**WORK INSTRUCTION:** From the first line to the last, print the data exactly as it appears.

**RECORDED INFORMATION:**
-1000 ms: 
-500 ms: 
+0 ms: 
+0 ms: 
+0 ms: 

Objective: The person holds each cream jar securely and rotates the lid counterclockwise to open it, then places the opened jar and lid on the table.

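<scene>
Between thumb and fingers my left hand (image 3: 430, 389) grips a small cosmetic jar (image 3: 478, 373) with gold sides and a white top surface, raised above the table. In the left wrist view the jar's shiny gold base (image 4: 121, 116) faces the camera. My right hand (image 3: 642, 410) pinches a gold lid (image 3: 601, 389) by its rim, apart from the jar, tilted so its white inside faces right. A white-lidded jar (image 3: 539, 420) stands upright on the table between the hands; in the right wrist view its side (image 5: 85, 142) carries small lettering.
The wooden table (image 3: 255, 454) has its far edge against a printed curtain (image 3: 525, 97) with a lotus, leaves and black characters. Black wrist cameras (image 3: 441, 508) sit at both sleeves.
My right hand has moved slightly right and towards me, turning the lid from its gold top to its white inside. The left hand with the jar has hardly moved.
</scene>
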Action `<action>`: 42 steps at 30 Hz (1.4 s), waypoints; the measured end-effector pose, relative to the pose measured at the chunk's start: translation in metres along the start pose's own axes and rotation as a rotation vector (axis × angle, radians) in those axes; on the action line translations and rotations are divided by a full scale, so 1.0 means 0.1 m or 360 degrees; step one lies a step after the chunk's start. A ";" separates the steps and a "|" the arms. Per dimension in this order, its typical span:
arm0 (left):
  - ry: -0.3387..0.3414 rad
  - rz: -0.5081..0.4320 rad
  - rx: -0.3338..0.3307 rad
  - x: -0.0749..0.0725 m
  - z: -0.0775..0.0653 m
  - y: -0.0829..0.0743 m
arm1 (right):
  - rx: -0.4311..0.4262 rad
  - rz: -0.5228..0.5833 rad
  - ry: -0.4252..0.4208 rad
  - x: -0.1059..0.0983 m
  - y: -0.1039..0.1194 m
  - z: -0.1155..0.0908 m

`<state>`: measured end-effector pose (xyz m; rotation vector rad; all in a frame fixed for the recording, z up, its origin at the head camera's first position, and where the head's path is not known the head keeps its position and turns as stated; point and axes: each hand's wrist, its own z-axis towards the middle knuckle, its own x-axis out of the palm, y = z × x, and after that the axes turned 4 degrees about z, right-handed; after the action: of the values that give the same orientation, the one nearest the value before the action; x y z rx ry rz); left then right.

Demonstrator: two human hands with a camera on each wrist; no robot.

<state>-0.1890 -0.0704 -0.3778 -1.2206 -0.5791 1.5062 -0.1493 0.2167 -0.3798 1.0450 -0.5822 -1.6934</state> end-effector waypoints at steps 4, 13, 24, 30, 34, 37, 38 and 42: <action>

**SOLUTION:**
-1000 ms: 
-500 ms: 
+0 ms: 
+0 ms: 
+0 ms: 

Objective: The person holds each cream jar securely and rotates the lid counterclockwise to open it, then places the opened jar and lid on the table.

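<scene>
Between thumb and fingers my left hand (image 3: 430, 389) grips a small cosmetic jar (image 3: 478, 373) with gold sides and a white top surface, raised above the table. In the left wrist view the jar's shiny gold base (image 4: 121, 116) faces the camera. My right hand (image 3: 642, 410) pinches a gold lid (image 3: 601, 389) by its rim, apart from the jar, tilted so its white inside faces right. A white-lidded jar (image 3: 539, 420) stands upright on the table between the hands; in the right wrist view its side (image 5: 85, 142) carries small lettering.
The wooden table (image 3: 255, 454) has its far edge against a printed curtain (image 3: 525, 97) with a lotus, leaves and black characters. Black wrist cameras (image 3: 441, 508) sit at both sleeves.
My right hand has moved slightly right and towards me, turning the lid from its gold top to its white inside. The left hand with the jar has hardly moved.
</scene>
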Action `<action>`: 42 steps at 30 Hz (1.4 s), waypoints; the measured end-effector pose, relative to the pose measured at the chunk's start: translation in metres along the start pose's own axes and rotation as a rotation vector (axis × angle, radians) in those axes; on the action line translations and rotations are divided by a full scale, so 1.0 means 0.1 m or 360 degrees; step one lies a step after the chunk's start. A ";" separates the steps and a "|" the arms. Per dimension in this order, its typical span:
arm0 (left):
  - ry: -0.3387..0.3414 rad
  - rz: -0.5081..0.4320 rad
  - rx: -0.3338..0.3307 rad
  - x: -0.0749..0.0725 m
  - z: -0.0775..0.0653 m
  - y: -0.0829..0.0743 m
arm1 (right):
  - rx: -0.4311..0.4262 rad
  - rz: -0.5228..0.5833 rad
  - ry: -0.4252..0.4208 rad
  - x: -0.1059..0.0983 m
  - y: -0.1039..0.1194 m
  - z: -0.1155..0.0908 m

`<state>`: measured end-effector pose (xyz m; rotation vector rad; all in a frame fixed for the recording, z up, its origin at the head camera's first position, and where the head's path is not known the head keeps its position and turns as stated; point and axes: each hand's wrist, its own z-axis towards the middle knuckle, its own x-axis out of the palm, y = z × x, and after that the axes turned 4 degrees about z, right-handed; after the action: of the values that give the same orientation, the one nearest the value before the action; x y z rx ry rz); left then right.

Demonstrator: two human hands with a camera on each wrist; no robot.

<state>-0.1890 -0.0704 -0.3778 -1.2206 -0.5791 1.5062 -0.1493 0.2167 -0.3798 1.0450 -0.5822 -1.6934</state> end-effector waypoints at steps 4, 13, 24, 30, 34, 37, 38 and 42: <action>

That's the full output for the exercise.